◆ Assignment ◆
Copy every line of the data in which the word "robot" occurs.

· · ·

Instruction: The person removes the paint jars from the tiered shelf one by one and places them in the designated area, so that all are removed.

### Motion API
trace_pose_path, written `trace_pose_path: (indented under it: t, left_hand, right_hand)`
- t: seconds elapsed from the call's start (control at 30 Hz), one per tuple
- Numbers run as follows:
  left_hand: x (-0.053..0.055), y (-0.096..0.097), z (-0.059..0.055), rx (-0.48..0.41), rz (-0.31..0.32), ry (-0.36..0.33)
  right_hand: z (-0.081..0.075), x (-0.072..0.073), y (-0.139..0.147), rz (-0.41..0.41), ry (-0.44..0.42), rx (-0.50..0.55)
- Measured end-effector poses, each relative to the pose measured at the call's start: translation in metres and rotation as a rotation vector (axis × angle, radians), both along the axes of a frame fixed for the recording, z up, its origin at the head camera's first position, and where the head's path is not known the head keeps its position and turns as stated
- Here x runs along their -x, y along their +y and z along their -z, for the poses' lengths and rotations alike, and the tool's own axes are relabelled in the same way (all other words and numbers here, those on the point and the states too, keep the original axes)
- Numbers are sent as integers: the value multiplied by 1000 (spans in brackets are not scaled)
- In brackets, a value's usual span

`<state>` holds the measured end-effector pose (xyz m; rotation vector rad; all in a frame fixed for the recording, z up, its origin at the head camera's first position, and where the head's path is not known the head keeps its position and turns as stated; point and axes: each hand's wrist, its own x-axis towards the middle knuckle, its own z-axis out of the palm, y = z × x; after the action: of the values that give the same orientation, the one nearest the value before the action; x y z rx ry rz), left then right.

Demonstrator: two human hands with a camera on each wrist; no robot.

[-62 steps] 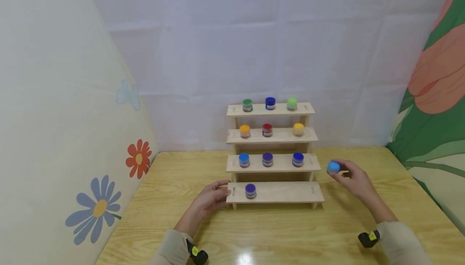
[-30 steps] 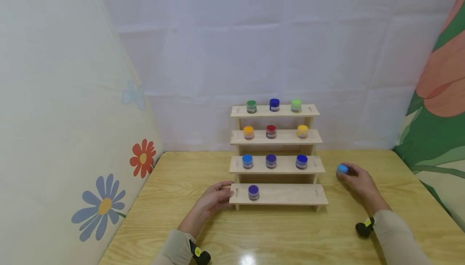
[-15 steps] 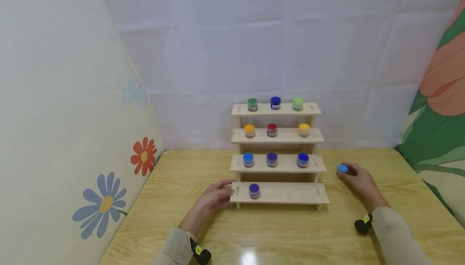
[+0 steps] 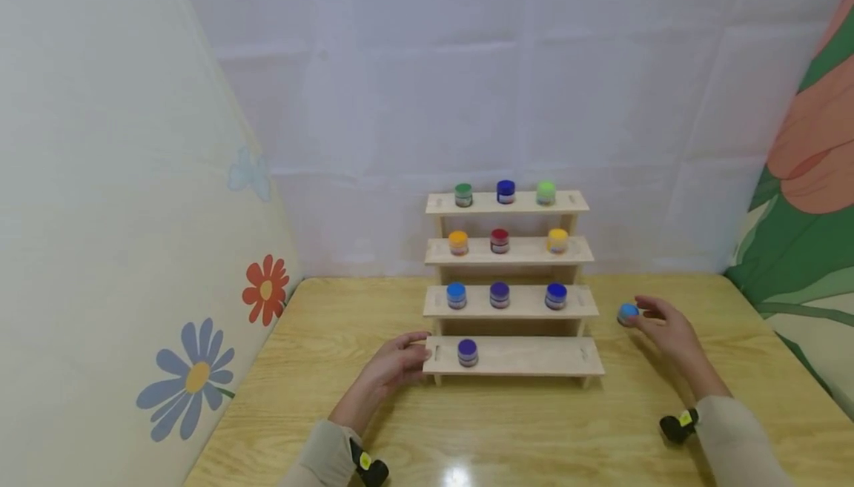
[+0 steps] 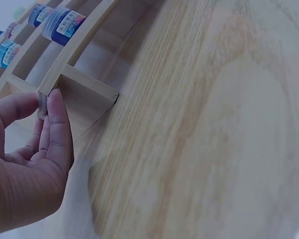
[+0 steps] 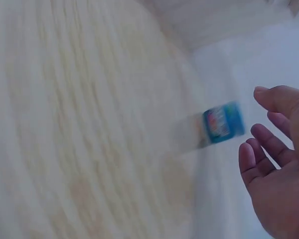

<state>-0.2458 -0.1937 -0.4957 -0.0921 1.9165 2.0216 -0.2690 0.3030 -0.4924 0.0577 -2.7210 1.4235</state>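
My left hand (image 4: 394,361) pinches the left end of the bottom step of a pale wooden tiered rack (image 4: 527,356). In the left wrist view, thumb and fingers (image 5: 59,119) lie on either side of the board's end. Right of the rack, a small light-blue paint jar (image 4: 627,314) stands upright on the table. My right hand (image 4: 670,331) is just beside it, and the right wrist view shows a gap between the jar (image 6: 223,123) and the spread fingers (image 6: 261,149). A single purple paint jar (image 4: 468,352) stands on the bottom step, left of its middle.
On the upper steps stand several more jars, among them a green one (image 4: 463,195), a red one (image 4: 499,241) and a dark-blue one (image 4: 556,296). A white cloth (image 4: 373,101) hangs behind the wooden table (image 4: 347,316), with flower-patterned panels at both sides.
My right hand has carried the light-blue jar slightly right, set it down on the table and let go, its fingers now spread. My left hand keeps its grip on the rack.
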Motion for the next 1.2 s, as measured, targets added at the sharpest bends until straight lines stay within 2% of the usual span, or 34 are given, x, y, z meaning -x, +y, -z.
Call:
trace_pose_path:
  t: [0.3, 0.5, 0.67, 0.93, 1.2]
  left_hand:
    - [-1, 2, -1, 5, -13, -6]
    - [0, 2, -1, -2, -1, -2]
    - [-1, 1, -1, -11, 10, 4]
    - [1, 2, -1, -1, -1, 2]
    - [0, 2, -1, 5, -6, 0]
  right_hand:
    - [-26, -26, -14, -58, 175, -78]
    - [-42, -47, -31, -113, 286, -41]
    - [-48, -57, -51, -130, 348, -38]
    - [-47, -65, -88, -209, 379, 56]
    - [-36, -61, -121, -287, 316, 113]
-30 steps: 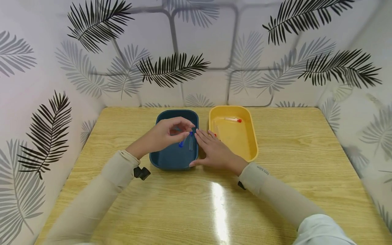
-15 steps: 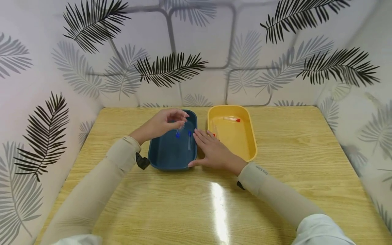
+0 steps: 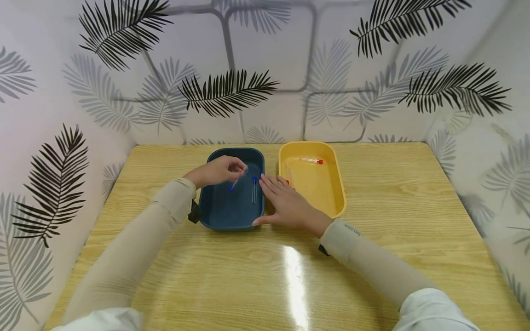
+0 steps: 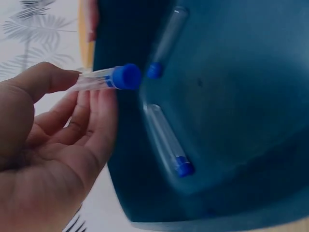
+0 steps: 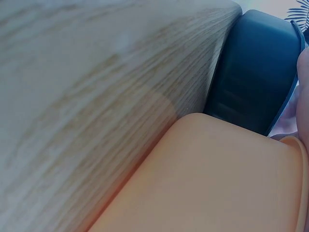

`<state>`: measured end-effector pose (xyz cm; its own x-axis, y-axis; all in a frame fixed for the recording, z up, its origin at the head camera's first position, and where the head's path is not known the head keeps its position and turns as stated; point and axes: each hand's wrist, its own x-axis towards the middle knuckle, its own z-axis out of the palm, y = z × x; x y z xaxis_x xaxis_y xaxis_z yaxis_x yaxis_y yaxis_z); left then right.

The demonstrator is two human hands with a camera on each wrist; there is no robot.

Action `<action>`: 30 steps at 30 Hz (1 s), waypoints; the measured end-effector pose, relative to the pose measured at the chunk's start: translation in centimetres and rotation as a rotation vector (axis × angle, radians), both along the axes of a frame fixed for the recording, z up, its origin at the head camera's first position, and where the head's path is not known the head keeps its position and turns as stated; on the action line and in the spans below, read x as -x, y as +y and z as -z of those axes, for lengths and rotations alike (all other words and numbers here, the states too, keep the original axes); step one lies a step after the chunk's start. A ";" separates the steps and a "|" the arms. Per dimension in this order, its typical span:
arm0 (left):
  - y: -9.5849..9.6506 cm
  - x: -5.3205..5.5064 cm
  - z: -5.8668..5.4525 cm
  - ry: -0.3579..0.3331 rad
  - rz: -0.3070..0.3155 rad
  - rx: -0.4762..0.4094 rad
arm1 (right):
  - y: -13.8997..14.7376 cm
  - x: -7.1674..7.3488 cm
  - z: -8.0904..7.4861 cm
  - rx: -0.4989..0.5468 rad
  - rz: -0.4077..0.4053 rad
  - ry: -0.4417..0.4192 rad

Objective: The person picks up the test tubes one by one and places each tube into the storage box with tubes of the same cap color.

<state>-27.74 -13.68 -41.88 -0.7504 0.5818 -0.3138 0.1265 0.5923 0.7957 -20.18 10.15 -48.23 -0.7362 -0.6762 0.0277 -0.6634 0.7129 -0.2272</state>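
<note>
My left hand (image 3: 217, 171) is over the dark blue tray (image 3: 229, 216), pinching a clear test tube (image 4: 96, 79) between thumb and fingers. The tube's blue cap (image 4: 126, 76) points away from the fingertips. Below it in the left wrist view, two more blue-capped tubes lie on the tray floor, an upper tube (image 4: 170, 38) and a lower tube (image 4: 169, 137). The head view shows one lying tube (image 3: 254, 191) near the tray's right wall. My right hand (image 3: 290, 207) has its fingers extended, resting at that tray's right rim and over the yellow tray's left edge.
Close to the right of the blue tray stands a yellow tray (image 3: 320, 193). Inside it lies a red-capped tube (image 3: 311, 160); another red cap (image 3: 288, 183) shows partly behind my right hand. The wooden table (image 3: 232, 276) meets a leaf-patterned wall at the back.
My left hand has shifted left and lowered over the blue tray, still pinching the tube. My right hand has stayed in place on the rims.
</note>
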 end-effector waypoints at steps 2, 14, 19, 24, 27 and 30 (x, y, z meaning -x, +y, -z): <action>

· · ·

◆ Response to this task ◆
Demonstrator: two human hands with a camera on each wrist; no robot.
The demonstrator is two human hands with a camera on each wrist; there is no robot.

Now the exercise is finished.